*** Block opens ***
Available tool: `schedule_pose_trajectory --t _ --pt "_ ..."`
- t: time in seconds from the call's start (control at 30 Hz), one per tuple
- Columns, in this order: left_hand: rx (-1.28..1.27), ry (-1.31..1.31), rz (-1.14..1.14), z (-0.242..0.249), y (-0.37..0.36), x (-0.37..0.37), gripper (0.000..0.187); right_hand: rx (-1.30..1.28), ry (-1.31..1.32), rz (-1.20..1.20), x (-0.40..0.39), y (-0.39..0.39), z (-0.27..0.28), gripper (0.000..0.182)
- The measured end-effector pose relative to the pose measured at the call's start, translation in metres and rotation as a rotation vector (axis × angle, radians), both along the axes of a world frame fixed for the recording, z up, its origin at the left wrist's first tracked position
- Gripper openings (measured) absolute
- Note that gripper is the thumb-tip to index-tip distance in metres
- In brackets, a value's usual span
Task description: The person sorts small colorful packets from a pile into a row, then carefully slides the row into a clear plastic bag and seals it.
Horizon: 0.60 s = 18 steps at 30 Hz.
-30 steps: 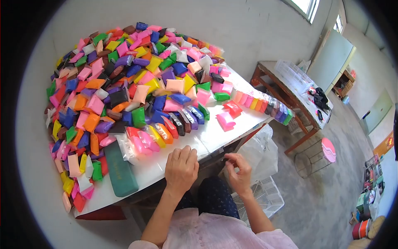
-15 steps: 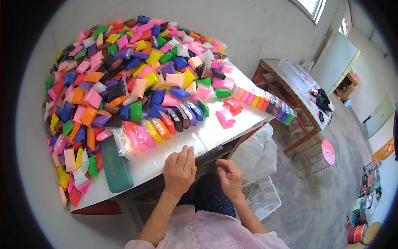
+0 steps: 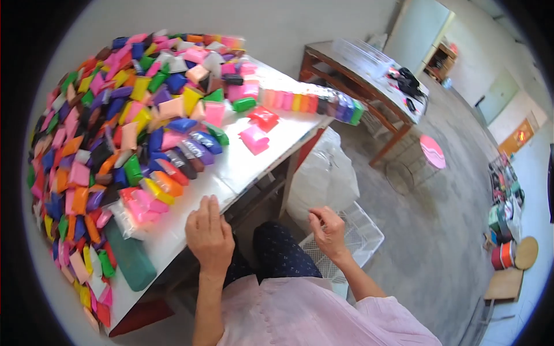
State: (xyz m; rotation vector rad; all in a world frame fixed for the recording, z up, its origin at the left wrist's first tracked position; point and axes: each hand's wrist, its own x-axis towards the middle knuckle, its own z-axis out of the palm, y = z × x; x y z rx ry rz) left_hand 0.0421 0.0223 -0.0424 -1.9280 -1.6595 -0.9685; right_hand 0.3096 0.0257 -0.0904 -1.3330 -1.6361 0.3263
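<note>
Swinging rightward, the head view is being turned, so the packet heap (image 3: pixel 95 155) is being shown farther left in the frame. At lower centre, the left hand (image 3: pixel 210 237) is being held with fingers loosely extended beside the table (image 3: pixel 228 174), nothing seen gripped. The right hand (image 3: pixel 329 233), now wider apart, is being kept curled near the white basket (image 3: pixel 369 222); whether anything is being pinched cannot be told. The packet row (image 3: pixel 168 183), left of centre, is being left untouched.

Illumination is bright, with glare on the counter (image 3: pixel 232 172), shadow beneath it, slight blur on the packets (image 3: pixel 140 89), and fisheye curvature inside black corners.
</note>
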Motion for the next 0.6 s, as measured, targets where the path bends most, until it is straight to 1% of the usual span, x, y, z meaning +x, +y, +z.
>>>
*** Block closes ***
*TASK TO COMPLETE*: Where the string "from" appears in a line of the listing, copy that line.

*TASK OUTPUT*:
- t: time in seconds from the call's start (control at 30 Hz), one per tuple
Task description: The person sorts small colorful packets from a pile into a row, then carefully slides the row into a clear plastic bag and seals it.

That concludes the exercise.